ベルギーimecは、ピン留め薄膜フォトダイオードのイメージセンサへの集積に成功したと発表した。

ピン留めフォトゲートとトランスファーゲートを導入することで、波長1μmを超える薄膜イメージセンサの優れた吸収特性を利用できるようになり、コスト効率の高い方法で可視域を超える光をセンシングすることが可能性になったという。ちなみに、ピン留めフォトダイオードは、埋め込み型フォトダイオードの一種で、残像のない受光素子として機能させるために受光面が外部電圧によりピン留め固定された受光素子である。

  • imecが開発したピン留め薄膜フォトダイオードを集積したイメージセンサ

    imecが開発したピン留め薄膜フォトダイオードを集積したイメージセンサ (出所:imec)

可視光を超える波長、例えば赤外線の検出技術の応用例としては、自律走行車における煙や霧を見通すためのカメラや、顔認識を行いスマートフォンのロックを解除するカメラなどが挙げられる。可視光はシリコンベースのイメージセンサで検出できるが、短波長域の赤外光(SWIR:1000nm以上2500nm未満の波長域)のような長い波長にはシリコン以外の半導体が必要である。

III-V材料を使用すると、この検出限界を克服できるが、これらの吸収体の製造にはコストがかかるため、その使用は制限される。

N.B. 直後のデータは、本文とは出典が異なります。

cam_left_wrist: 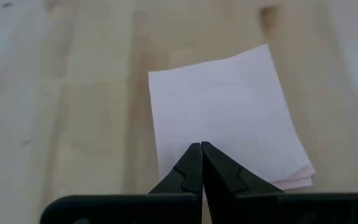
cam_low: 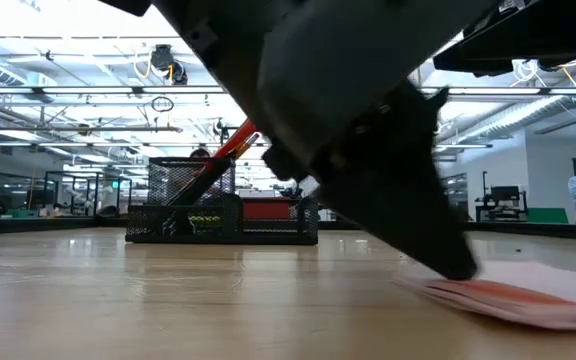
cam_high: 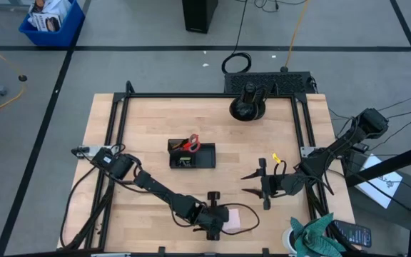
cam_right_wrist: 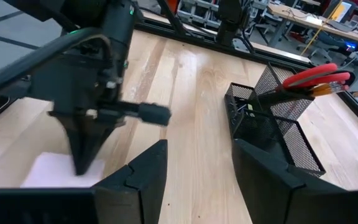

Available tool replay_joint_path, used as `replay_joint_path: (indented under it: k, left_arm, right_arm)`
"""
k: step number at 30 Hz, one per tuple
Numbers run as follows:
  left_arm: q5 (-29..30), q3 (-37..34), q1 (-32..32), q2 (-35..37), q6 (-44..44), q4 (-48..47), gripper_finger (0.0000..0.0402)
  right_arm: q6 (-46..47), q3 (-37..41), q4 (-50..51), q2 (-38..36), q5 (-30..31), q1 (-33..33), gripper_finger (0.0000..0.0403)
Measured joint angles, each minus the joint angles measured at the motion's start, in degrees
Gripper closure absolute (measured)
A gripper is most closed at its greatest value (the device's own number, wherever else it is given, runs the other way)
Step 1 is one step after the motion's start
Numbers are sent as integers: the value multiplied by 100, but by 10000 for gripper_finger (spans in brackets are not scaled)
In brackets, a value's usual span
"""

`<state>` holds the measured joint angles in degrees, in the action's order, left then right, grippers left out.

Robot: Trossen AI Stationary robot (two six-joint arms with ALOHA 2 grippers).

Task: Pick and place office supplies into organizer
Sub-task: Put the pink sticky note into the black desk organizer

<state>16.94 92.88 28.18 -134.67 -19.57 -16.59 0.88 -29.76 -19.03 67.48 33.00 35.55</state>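
The left arm stretches low across the wooden table (cam_high: 155,128) from its left edge toward the near edge, where the left gripper (cam_high: 216,227) bears down on the pink pad (cam_high: 239,218). In the left wrist view its fingers (cam_left_wrist: 190,168) meet tip to tip, closed, with their points resting on the pad's (cam_left_wrist: 222,106) top sheet and nothing held between them. The low view shows the same dark fingertip (cam_low: 448,255) pressed onto the pad (cam_low: 528,290), which lies flat on the table near the front edge, its sheets slightly fanned at one corner.

Near the table's middle, well apart from the pad, stands the black mesh organizer (cam_high: 191,155). Red-handled scissors (cam_high: 190,143) lean out of its taller left compartment, handles up; in the right wrist view an orange pencil (cam_right_wrist: 328,89) pokes out beside the scissors (cam_right_wrist: 316,74). The low view shows the organizer (cam_low: 223,215) standing farther back on the table, scissors (cam_low: 230,145) tilted.

Right of the organizer, the right gripper (cam_high: 252,183) hovers over bare table, pointing toward the left gripper, its fingers spread wide open and empty. A small yellow piece (cam_high: 275,156) lies just behind that arm. At the far edge sits a round black stand (cam_high: 247,107). A teal cloth (cam_high: 320,235) lies bunched at the table's near right corner.
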Motion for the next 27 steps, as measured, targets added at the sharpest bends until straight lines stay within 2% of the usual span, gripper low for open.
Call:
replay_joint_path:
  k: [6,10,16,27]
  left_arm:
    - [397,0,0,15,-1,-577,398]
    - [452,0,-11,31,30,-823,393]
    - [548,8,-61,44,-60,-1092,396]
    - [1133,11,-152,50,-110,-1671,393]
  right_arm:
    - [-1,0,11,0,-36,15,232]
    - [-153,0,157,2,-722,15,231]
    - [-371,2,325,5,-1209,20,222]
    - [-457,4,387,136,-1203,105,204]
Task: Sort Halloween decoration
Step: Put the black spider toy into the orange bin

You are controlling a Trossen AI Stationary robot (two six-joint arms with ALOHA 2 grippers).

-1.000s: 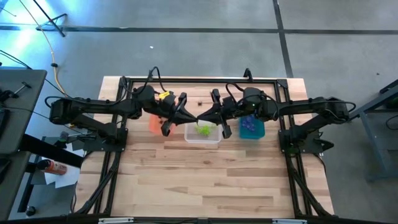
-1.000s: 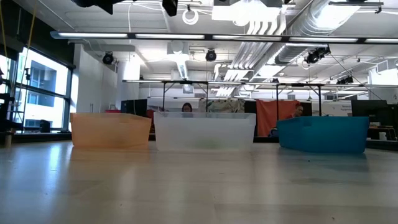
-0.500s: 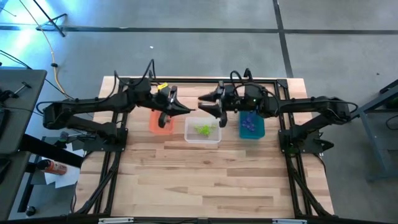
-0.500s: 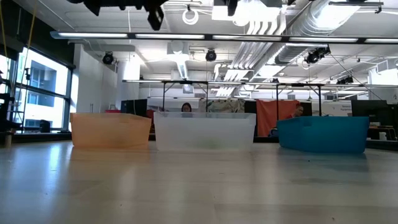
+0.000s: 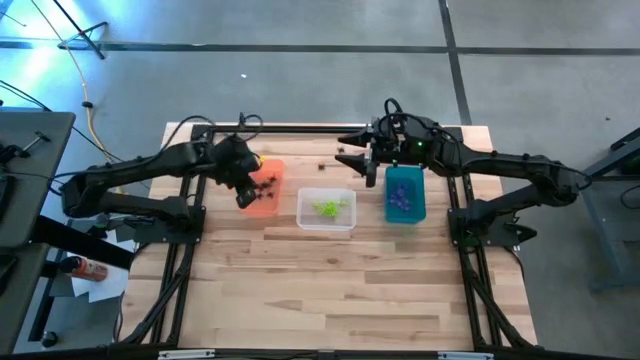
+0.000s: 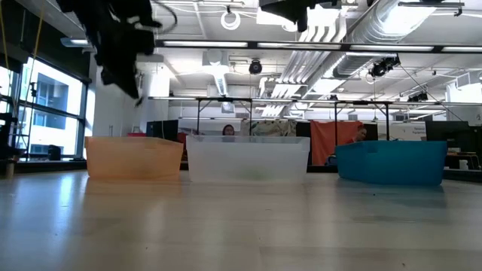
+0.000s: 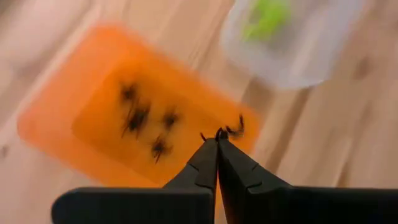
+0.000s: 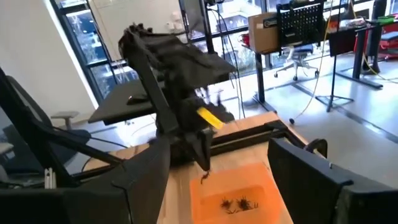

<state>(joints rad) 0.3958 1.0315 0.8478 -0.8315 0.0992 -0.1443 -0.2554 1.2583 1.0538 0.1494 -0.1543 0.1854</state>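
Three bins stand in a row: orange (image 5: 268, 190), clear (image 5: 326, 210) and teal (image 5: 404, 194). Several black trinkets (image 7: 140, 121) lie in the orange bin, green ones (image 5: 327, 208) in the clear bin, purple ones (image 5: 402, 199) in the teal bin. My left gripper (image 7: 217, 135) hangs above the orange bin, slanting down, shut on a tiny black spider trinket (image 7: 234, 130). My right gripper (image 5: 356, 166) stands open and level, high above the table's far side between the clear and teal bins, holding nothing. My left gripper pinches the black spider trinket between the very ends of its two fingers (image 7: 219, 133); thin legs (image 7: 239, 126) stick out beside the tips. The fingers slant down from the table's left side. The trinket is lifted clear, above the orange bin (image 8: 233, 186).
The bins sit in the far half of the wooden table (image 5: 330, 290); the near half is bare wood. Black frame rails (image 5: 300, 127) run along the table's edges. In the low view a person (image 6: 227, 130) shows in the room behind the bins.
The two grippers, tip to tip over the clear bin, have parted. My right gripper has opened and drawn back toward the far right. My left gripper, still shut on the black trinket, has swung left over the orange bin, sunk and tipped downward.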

対照的に、薄膜吸収体(量子ドットなど)を使用するセンサが近年、代替技術として有望視されており、優れた吸収特性を備えたこれらの技術は従来のCMOS読み出し回路に集積できる可能性が指摘されているが、現在までのこうした赤外線センサはノイズ性能が従来技術と比べて劣っており、画質の低下につながるという課題があった。

すでに1980年~1990年代にかけてピン留めフォトダイオード(PPD)構造はシリコンCMOSイメージセンサに導入された実績があるが、この構造では、トランジスタゲートを追加するとともに特殊な光検出器構造を導入することで、積分が開始される前に電荷を完全に排出。その結果、低ノイズと電力性能の改善により、PPDがシリコンベースのイメージセンサの技術として標準的なものとなったが、シリコンイメージングを超えて、この構造を組み込むことは、2つの異なる半導体システムをハイブリッド化することが難しいこともあり困難とされてきた。

今回、imecの研究チームは、薄膜ベースのイメージセンサの読み出し回路にPPD構造を組み込むことに成功。この種の取り組みとしては初めての実証であるとimecでは主張している。開発されたSWIR量子ドット光検出器は、IGZOベースの薄膜トランジスタとモノリシックにハイブリッド化され、PPDピクセルに組み込まれたもので、このアレイは、CMOS読み出し回路上で処理され、優れた特性を示したという。ピン留め薄膜フォトダイオードプロジェクトのリーダーを務めるimecのNikolas Papadopoulos氏は「プロトタイプの4T(4個のトランジスタ)イメージセンサは、従来の3T(3個のトランジスタ)センサと比較しても低い読み出しノイズを示した」と述べており、これによりノイズ、歪み、干渉が少なく、より正確で詳細な赤外線画像を捉えるできことができるようになったという。

  • T3イメージセンサとT4イメージセンサの画質比較

    T3イメージセンサとT4イメージセンサの画質比較 (出所:imec)

また、imecのPixel Innovationsプログラムでマネージャーを務めるPawel Malinowski氏は、「imecでは、薄膜フォトダイオード、IGZO、イメージセンサ、薄膜トランジスタに関する専門知識を組み合わせることができ、その結果として赤外線とイメージセンサを橋渡しする世界の最前線に立っている。このマイルストーンを達成することで、imecは現在のピクセルアーキテクチャの限界を超え、最高のパフォーマンスを発揮する量子ドットSWIRピクセルと手頃な価格の製造を組み合わせる方法を実証した。今後の実用化に向けた取り組みとしては、さまざまなタイプの薄膜フォトダイオードでのこの技術の最適化と、シリコンイメージングを超えたセンサへの応用の拡大をはかることにしており、imecでは業界パートナーと協力してこれらのイノベーションをさらに進めていきたい」と述べている。

なお、この研究成果の詳細は、学術誌「Nature Electronics」の2023年8月号に「Thin-film image sensors with a pinned photodiode structure」というタイトルで掲載されている。